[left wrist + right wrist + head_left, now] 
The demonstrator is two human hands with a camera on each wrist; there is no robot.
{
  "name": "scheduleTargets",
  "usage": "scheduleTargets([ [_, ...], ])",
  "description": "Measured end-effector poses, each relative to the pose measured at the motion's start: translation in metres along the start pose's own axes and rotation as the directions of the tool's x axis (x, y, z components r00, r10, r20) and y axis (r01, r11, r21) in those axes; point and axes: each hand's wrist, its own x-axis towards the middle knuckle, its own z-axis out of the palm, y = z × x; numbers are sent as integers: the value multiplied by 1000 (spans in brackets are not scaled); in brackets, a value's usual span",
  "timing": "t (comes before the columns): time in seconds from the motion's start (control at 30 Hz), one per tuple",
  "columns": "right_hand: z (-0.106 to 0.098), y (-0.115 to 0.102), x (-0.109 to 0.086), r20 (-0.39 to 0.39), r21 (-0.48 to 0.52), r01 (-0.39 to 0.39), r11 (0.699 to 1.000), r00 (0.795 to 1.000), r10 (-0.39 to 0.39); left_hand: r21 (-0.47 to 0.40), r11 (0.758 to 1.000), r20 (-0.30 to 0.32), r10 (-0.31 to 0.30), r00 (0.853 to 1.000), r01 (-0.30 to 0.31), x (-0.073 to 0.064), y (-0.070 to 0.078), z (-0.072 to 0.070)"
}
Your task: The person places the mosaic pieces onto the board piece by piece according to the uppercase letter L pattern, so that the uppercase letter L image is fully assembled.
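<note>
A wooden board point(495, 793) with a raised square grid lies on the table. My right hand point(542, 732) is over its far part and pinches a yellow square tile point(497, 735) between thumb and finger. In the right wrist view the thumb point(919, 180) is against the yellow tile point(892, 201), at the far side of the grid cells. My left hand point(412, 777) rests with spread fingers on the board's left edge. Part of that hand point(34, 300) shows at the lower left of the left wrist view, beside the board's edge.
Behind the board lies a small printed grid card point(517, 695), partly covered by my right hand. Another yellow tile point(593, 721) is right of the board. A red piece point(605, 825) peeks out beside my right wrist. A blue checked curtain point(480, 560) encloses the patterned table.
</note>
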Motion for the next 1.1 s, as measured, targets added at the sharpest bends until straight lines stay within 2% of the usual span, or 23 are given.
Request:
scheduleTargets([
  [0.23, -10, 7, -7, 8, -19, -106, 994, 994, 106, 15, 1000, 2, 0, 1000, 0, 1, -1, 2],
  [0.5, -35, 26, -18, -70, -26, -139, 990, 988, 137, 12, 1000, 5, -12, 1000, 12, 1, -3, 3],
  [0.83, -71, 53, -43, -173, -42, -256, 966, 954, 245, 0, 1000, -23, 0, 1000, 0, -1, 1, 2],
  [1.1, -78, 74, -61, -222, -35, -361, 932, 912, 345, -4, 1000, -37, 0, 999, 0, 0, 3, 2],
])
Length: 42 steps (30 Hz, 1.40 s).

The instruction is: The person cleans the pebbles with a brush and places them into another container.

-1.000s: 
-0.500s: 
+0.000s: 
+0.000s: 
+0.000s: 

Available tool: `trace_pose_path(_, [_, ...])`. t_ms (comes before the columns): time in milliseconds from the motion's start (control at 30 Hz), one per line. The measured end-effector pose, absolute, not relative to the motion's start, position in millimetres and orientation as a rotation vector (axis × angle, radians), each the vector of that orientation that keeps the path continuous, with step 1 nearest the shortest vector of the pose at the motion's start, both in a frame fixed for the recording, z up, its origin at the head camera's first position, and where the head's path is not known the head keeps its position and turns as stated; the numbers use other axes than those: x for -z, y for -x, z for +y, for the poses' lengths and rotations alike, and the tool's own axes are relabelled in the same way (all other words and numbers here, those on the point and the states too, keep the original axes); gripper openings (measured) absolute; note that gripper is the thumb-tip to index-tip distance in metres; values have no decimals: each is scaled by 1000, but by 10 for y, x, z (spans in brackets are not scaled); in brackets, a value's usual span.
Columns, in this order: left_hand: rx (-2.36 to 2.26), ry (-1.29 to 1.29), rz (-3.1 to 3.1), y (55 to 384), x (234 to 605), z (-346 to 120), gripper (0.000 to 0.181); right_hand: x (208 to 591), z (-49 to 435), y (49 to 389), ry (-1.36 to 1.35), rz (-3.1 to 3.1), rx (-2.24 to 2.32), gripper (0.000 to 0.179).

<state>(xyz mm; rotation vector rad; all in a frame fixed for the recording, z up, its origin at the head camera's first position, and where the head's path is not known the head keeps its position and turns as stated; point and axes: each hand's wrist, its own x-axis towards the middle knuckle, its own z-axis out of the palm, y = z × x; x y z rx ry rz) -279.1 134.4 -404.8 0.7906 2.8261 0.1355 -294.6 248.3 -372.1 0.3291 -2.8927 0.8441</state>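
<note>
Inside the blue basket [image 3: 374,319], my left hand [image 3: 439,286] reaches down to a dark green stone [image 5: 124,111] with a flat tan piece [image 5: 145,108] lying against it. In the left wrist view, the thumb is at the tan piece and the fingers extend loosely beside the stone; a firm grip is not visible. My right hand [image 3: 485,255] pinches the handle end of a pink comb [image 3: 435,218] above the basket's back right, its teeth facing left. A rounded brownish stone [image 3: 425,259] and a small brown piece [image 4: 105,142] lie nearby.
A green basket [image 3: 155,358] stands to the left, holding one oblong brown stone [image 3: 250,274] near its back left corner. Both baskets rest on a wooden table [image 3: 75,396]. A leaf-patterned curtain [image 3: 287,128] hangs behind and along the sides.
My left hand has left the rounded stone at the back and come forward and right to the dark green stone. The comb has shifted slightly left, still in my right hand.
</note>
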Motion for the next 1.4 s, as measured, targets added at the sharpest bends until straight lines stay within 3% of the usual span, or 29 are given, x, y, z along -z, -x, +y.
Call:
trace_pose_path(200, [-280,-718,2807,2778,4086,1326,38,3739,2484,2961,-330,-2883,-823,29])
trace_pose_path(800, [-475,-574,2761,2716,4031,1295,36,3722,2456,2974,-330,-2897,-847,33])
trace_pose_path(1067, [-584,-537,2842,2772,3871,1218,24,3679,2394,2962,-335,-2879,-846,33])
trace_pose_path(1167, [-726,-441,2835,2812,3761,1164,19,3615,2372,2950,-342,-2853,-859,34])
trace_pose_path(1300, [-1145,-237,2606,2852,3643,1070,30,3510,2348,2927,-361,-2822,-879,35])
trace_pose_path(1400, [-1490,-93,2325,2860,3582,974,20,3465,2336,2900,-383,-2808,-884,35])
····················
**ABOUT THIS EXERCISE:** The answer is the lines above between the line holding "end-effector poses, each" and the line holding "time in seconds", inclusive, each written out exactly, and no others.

**COMPLETED TASK:**
  "description": "Measured end-effector poses, each relative to the pose measured at the motion's start: translation in metres along the start pose's own axes and rotation as the directions of the tool's x axis (x, y, z components r00, r10, r20) and y axis (r01, r11, r21) in those axes; point and axes: each hand's wrist, its own x-axis towards the middle knuckle, its own z-axis out of the palm, y = z × x; numbers are sent as integers: the value multiplied by 1000 (spans in brackets are not scaled); in brackets, a value's usual span",
  "timing": "t (comes before the columns): time in seconds from the motion's start (control at 30 Hz), one per tuple",

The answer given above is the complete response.